Shrinkage is an unknown loss of money/stock incurred by a stockroom which is not measured until stock is counted, or during stocktaking day. By that time, mostly, it is too late, and the loss has already occurred. The most important thing to realize about shrinkage is that it is not measured and unknown, and the loss must be taken off the profit. In some cases, the loss is so much that the organization does not make a profit at all.
Shrinkage is the cause of human action.
Shrinkage can be avoided by being aware of its causes and by following a systematic approach to correcting it. All employees of an organization must ensure that shrinkage and causes of shrinkage are avoided. An organization must instil a feeling of belonging amongst its employees so that they see a loss to the organization as a personal loss. Effective personnel management skills and good conditions of service instil a sense of belonging amongst the employees.

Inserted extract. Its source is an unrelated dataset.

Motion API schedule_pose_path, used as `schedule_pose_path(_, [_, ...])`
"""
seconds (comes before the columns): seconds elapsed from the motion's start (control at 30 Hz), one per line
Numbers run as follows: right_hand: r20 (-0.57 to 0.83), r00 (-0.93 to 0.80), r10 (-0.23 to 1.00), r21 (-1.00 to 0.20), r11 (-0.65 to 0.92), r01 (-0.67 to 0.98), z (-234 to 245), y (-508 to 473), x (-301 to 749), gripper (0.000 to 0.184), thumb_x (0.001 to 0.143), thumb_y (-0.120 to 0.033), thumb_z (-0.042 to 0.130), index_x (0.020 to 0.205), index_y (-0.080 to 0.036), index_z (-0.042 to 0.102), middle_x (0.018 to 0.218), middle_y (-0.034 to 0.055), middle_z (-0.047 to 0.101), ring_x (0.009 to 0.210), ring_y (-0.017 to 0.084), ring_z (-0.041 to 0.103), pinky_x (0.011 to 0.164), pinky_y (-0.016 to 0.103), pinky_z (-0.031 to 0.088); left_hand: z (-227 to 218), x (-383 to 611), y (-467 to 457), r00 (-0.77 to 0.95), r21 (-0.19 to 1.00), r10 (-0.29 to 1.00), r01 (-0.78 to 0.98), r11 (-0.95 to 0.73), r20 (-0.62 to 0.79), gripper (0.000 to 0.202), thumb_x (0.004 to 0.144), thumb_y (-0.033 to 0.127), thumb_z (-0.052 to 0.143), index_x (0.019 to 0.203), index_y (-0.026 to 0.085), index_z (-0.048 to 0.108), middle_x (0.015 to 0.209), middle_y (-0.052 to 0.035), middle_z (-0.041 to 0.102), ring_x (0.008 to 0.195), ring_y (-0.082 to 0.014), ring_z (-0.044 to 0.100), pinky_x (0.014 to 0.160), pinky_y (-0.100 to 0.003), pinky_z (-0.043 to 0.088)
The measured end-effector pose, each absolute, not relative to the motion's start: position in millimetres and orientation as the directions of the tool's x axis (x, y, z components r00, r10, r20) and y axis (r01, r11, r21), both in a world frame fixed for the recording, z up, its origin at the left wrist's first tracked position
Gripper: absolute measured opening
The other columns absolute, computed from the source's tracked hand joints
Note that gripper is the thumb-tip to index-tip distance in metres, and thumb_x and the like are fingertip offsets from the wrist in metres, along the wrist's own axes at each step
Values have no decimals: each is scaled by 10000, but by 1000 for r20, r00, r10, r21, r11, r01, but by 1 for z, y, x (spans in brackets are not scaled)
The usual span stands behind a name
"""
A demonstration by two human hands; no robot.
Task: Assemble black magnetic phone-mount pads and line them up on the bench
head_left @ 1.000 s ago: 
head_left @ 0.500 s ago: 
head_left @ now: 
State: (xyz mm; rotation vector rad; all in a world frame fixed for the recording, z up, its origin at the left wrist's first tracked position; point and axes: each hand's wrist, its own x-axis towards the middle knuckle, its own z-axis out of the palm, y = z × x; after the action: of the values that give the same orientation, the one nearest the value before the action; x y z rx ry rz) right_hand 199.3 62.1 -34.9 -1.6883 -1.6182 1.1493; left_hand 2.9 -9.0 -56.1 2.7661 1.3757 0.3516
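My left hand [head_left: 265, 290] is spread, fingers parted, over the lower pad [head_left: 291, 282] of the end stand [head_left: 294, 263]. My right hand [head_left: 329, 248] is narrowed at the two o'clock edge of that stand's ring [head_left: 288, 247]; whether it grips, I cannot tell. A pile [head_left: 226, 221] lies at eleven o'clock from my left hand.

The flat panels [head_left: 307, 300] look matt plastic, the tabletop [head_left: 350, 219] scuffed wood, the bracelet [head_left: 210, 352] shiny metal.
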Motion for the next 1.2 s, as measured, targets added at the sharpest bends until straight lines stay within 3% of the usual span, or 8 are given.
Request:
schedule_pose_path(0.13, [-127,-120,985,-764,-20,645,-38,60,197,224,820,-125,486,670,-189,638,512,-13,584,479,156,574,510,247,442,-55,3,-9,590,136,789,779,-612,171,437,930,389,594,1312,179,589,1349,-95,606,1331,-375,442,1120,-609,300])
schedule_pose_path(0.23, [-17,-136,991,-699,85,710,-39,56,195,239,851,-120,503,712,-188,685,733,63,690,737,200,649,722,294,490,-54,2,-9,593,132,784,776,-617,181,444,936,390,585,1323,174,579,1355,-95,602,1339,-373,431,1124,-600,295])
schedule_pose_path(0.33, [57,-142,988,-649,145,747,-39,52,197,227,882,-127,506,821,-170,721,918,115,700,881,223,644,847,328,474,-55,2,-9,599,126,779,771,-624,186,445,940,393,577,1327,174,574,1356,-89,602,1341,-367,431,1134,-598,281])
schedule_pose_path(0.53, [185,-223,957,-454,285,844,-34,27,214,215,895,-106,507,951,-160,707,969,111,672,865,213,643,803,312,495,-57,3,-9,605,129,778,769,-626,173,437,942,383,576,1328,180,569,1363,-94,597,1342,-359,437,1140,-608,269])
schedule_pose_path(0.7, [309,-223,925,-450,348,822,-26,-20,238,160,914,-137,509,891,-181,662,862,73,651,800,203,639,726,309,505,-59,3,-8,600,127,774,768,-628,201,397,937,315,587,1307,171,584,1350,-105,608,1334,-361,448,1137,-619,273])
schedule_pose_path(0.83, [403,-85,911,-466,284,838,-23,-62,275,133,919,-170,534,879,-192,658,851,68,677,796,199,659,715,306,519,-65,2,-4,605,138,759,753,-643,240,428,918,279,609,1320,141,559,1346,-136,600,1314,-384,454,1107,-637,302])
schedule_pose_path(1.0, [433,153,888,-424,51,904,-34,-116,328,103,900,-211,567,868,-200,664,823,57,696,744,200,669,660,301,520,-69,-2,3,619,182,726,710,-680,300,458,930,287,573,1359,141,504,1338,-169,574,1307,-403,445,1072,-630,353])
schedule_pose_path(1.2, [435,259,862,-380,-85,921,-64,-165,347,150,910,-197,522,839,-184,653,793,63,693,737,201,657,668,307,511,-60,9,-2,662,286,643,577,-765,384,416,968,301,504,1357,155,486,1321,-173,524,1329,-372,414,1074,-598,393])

Shrinkage directly affects profit, and this has a direct impact on the remunerations of employees. A loss-making organization will be forced to close/scale down and leading to staff retrenchment. Low profit will make it difficult for organizations to provide employees with incentives such as bonuses and salary increases.
It is important to note that shrinkage occurs at every stage of the movement of the goods from the time they are loaded onto the delivery truck to the offloading, storage, and dispatch to the departments or stores. It is incumbent upon the management and all workers to protect the goods from shrinkage through this journey.